It's as if they were using a telescope not just to peer into space, but also into time.
Canadian scientists are already using spectacular data and images from the recently launched James Webb Space Telescope to look backward into some of the oldest stars ever studied and forward into how new stars and planets are born.
"One of the holy grails of astronomy is to find stars that are the first stars to have formed after the Big Bang," said Ghassan Sarrouh of York University, a co-author of a study on star clusters that's already been published using James Webb data. "That's what we think these are -- the earliest stars."
On the other end of time, Western University's Els Peeters is looking into the future by studying hot young stars in the constellation Orion and their influence on the interstellar material around them.
"In that material is where the next generation of stars will be born," she said.
Don't forget the planets. A group at University of Montreal is looking at exoplanets -- especially Earth-sized ones with water and other essential elements in their atmosphere that just might host life.
"We've already had a first result," said Nathalie Oullette. "About a month ago was the first detection of carbon dioxide in an exoplanet."
The James Webb is the result of $13 billion and more than two decades of work. The successor to the Hubble Space Telescope, Webb orbits much deeper in space and is anywhere from a hundred to a million times more sensitive.
Two of its major components -- one machine that aims the telescope with stunning precision and another that analyzes light far beyond the visible spectrum -- were designed and built in Canada. That has given Canadian researchers the right to claim five per cent of the telescope's observation time.
Scientists are almost giddy over the quality of what they're getting back.
"Astounding," said Erik Rosolowsky of the University of Alberta, who's using Webb's infrared capabilities to study how black holes create voids in interstellar dust, the spawning grounds for new stars. "It's like someone's given us a set of X-ray specs."
Oullette said before Webb, astronomers could spend days going through murky data, separating signal from noise.
"It is quite remarkable how clean (Webb's) data is." she said. "With Webb, there's no having to dig through the data to find the signal."
Sarrouh puts Webb images side-by-side with those from Hubble.
"You can just see one set of images is really blurred and fuzzy. The other is full of all these really sharp points that just sparkle."
The results are pouring in. Rosolowsky and his team already have 21 papers in the works.
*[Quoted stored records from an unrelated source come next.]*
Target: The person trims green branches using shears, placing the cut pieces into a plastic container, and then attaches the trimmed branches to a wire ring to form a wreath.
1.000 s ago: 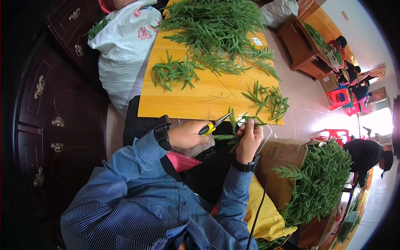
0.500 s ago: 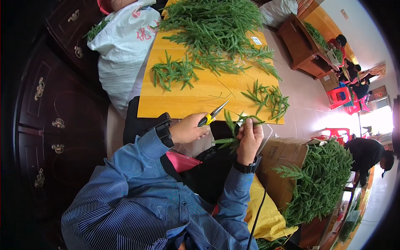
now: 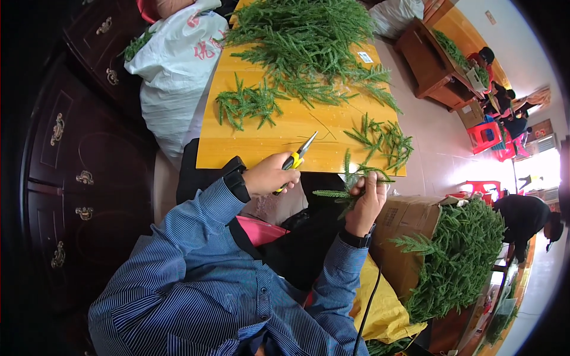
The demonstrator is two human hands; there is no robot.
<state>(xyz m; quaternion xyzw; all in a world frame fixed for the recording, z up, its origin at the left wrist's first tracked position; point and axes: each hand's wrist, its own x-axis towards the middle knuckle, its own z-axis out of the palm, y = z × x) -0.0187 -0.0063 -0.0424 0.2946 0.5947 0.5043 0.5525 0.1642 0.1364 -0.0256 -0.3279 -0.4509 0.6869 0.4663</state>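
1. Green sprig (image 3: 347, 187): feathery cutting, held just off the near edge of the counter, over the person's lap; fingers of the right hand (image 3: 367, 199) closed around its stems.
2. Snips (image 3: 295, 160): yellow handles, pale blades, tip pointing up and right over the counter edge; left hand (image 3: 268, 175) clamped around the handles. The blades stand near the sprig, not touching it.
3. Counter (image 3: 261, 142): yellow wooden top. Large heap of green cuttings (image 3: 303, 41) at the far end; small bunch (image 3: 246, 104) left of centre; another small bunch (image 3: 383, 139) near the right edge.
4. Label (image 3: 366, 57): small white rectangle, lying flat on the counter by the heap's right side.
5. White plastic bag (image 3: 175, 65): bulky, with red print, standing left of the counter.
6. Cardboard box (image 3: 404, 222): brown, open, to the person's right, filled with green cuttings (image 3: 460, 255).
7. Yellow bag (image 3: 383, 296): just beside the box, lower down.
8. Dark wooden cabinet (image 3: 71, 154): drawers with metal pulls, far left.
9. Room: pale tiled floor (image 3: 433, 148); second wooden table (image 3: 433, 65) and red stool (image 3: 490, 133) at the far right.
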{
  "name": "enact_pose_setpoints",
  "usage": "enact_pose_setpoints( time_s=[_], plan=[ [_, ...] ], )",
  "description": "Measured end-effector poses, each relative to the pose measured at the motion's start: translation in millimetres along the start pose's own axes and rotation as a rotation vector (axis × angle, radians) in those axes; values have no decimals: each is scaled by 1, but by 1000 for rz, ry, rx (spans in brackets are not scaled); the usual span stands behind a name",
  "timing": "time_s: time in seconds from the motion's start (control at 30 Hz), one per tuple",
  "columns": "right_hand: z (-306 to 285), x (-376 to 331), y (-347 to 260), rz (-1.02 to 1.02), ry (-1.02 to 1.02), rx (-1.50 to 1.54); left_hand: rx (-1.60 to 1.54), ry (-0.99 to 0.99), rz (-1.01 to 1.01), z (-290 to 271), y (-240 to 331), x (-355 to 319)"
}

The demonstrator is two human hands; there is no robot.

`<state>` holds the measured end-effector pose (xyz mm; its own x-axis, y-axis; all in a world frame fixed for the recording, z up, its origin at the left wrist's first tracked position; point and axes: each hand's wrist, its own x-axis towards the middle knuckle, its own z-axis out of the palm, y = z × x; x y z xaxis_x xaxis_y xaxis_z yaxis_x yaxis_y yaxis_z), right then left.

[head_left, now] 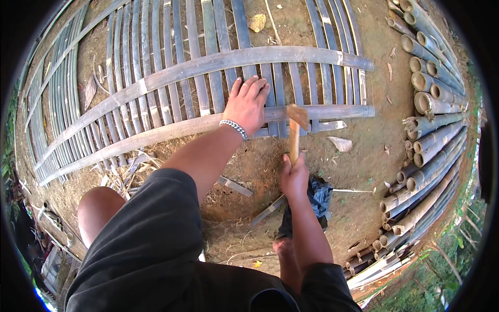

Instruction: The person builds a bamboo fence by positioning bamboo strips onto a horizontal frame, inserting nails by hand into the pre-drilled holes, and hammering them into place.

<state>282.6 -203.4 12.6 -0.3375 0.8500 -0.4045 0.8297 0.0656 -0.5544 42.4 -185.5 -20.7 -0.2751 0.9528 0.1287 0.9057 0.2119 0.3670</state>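
Observation:
My left hand [247,104], with a chain bracelet at its wrist, lies palm down over the bamboo lattice, fingers stretched forward between two long crosswise bamboo strips. The far crosswise strip [208,66] runs just beyond my fingertips; the near crosswise strip [182,127] passes beneath the hand. Many narrow bamboo slats [209,36] lie across these strips. My right hand [294,177] is closed around the wooden handle of a hammer [294,138]. Its brownish head appears over the near strip, to the right of my left hand; whether it touches cannot be told.
Cut bamboo poles [436,104] are stacked along the right. Short bamboo offcuts [235,185] and shavings [136,165] lie on the bare soil near me. A dark crumpled plastic bag [319,196] sits beside my right forearm. Dry leaves [340,144] are scattered about.

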Motion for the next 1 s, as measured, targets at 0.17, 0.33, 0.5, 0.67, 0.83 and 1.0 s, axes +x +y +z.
enact_pose_setpoints(
  time_s=[0.17, 0.33, 0.5, 0.67, 0.83, 1.0],
  plan=[
    [2, -31, 4, -388, 238, 141, 0, 20, -7, 0, 0, -1],
    [12, -2, -14, 160, -166, -147, 13, 19, 20, 5, -1, 0],
    [9, -30, 3, -414, 339, 193, 34, 13, 14, 8, -2, -5],
    [10, -17, -12, -114, 55, 46, 39, 22, -2, 5, -2, -3],
    [-2, -24, -16, -167, 131, 204, 19, 44, -2, 6, -5, -6],
    [10, -15, -13, -85, 90, 78, -4, 59, -7, 6, 1, 1]
  ],
)
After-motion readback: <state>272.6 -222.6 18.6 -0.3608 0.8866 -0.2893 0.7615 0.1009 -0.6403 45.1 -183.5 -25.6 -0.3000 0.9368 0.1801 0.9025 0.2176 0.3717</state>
And already, scientists are feeling their mental star maps shift.
It looks, for example, that things may have started up much sooner after the Big Bang than previously thought, said Oullette.
"Maybe structure started earlier than we had thought and galaxies started forming earlier than we thought."
Rosolowsky has confirmed the existence of black holes so large they leave great holes in the centre of galaxies where stars would normally be created.
"We can see straight through and say this black hole is ripping apart all these proto-stars before they get going."
Peeters calls it a new era in astronomy.
"It's only operational for three months and already we've learned so much."
Sarrouh said it's a good time to be a Canadian astronomer.
"It will allow us to see into a time we've never seen into before. You can almost think of the James Webb as a time machine."